- _Data shown_:

• • • • • • •

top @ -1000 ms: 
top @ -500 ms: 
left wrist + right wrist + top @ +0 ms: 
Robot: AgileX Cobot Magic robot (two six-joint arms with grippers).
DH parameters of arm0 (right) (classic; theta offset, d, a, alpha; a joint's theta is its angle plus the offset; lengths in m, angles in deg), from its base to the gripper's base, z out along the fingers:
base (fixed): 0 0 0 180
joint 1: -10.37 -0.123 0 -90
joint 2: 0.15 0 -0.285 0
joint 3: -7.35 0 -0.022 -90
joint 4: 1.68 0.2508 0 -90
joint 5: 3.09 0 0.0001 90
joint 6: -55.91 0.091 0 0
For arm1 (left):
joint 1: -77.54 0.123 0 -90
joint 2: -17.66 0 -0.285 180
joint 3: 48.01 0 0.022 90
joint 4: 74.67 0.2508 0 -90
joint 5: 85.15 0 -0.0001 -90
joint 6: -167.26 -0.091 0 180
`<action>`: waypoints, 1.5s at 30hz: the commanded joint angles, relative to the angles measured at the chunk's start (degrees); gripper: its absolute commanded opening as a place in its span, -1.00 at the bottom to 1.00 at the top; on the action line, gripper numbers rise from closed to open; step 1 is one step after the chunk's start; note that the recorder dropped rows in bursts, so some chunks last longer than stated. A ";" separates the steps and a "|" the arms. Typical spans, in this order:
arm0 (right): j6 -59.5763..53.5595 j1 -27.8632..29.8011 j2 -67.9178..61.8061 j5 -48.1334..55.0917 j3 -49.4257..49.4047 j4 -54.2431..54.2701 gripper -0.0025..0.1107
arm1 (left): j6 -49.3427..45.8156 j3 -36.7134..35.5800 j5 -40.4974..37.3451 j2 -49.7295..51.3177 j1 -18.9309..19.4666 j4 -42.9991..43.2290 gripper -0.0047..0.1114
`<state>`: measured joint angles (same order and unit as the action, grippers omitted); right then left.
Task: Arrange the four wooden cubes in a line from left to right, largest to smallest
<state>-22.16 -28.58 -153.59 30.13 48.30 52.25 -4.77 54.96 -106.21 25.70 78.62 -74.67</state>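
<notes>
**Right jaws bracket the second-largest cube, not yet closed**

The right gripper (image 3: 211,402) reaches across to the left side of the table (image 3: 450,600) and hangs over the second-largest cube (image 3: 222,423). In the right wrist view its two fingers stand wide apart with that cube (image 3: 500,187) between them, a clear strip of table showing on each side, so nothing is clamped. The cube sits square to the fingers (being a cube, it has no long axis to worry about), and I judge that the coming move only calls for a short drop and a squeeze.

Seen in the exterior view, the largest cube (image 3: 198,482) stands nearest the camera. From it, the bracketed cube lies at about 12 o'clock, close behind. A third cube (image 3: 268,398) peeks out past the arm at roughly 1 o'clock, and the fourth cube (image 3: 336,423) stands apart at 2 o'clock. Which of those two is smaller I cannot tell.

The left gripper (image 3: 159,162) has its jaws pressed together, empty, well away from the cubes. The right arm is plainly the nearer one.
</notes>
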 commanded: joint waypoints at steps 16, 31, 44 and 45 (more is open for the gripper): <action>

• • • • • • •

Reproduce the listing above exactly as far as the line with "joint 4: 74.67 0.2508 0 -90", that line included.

top @ -1000 ms: 
top @ -500 ms: 
left wrist + right wrist + top @ +0 ms: 
Robot: AgileX Cobot Magic robot (two six-joint arms with grippers).
DH parameters of arm0 (right) (classic; theta offset, d, a, alpha; a joint's theta is its angle plus the offset; lengths in m, angles in deg), from its base to the gripper's base, z out along the fingers:
base (fixed): 0 0 0 180
joint 1: -10.37 -0.123 0 -90
joint 2: 0.15 0 -0.285 0
joint 3: -7.35 0 -0.022 -90
joint 4: 1.68 0.2508 0 -90
joint 5: 3.09 0 0.0001 90
joint 6: -55.91 0.091 0 0
For arm1 (left):
joint 1: -77.54 0.123 0 -90
joint 2: -17.66 0 -0.285 180
joint 3: 48.01 0 0.022 90
joint 4: 74.67 0.2508 0 -90

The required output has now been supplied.